Supplied information:

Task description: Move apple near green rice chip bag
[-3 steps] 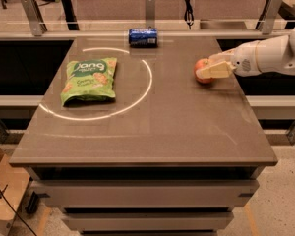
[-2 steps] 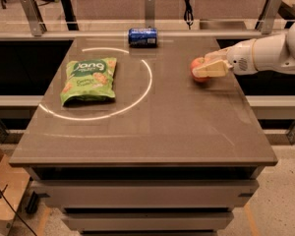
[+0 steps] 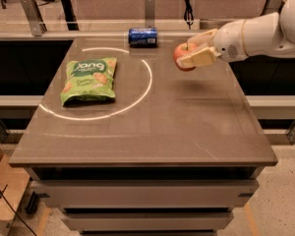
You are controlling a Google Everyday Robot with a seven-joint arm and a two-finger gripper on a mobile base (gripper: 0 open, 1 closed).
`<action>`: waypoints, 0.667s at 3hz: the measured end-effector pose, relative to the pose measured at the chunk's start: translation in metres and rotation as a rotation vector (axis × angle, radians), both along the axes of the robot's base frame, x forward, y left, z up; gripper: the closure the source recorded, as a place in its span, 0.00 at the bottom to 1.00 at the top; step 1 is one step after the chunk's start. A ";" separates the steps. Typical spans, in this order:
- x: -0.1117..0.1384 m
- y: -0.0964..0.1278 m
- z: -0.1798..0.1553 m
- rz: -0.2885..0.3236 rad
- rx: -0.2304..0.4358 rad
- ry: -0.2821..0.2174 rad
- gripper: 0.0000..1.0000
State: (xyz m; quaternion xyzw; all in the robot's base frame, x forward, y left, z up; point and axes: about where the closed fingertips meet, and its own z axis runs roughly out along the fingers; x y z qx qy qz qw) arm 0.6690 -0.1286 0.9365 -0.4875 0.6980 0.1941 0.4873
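Camera view: brown worktop [image 3: 177, 127] fills the middle of the frame. White arm [image 3: 265, 31] comes in from the upper right edge. The gripper [image 3: 186, 54] sits upper right of centre, over the far right part of the worktop. Tan fingers [image 3: 199, 59] are clamped on the apple [image 3: 180, 54], one above and one below it, with the red-orange fruit showing on the left side between them. The apple looks lifted off the surface, with a faint dark patch on the worktop under it. The green rice chip bag [image 3: 88, 80] lies flat at centre left of the frame, white lettering on top and orange chip pictures below it. The bag is well apart from the apple, with bare worktop between them. A bright white ring line [image 3: 148, 80] curves around the bag and passes between the bag and the apple. A blue can [image 3: 142, 36] lies on its side at the far edge, top centre, just left of the gripper and apart from it. Drawer fronts show below the worktop edge.
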 end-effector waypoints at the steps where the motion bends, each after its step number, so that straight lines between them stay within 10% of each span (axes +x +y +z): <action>1: -0.002 0.002 0.006 0.003 -0.003 -0.009 1.00; 2: -0.001 0.006 0.002 0.013 0.037 0.003 1.00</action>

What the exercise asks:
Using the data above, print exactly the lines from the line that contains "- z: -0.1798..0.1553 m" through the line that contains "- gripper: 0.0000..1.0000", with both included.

Reply:
- z: -0.1798..0.1553 m
- rz: -0.2885..0.3236 rad
- rx: -0.2304..0.4358 rad
- ry: -0.2821..0.2174 rad
- gripper: 0.0000..1.0000

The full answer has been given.